Among the risks the documents specified were: “loss of confidence and trust in the process of resolving claims of abuse; the potential of a renewed call for a public enquiry into historic claims; claimants looking to the courts for resolution… or an alternative process being called for either by the courts or through public opinion and pressure”.

The Cabinet documents highlighted that a backlog of 921 historic claims had built up. The Government was aiming to settle them by 2020.

Contrary to trends in other countries, surrounding cases of institutional historic abuse, any claim that made it to a court “will be defended”, the documents showed. The defense was a technical defense. Any claim, where events of abuse occurred 6 years or more prior to court proceedings being filed, could be defeated on ‘Statute of Limitations’ – a time bar defense the State wasn’t obliged to invoke, but had chosen to do so. This, by design, closed the door to any independent and impartial investigation of claims through the courts where findings and legal precedent could be set – instead leaving claimants with no other choice but to seek redress through the very same institution that was responsible for their abuse. One claimant labeling the quality of this redress as “another kick in the guts”.

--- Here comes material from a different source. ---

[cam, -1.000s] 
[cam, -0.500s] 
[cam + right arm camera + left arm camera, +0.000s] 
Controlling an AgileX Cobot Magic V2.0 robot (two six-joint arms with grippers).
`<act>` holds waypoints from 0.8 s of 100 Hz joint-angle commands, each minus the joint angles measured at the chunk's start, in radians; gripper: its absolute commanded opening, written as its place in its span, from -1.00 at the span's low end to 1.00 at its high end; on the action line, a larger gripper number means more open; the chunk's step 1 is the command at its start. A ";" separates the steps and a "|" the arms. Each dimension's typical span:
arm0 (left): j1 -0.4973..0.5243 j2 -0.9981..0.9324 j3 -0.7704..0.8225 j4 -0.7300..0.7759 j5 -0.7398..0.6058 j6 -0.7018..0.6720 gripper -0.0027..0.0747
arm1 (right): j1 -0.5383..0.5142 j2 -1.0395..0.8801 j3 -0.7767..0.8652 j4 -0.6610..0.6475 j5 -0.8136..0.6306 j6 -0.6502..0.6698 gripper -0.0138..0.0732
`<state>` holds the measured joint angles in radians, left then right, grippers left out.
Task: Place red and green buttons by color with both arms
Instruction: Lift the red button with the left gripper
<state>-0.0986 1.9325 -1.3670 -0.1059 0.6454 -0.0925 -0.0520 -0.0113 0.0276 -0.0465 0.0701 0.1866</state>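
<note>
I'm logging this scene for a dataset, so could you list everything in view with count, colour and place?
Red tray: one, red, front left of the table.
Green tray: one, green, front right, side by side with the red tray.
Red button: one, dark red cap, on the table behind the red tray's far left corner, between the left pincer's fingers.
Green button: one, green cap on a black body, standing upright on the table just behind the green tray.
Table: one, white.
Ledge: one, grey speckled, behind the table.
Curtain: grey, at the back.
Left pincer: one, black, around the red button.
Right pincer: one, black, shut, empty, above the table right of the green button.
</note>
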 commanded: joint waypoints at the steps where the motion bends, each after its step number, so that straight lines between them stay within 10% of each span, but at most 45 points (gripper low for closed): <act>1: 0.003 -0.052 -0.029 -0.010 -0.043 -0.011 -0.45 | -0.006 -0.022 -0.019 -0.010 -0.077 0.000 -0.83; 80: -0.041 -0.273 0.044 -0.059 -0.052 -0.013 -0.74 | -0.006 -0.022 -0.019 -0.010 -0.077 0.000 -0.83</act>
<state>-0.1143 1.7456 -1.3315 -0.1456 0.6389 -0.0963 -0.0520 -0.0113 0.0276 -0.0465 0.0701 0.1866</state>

None of this was too surprising. It was, after all, the Government of NZ who was largely responsible for child abuse that had occurred historically in institutional care. It was also that Government that had the power to approve or deny a public inquiry that would undoubtedly expose historic systemic failings, along with a litany of cover-ups’.  It was also the Government that would ultimately be responsible, politically and financially for these failings.Not too surprisingly, much like the Catholic Church has done in Australia and elsewhere, the OIA clearly demonstrated the Government’s (the guilty party’s) intent to contain the facts of historic child abuse in its institutions.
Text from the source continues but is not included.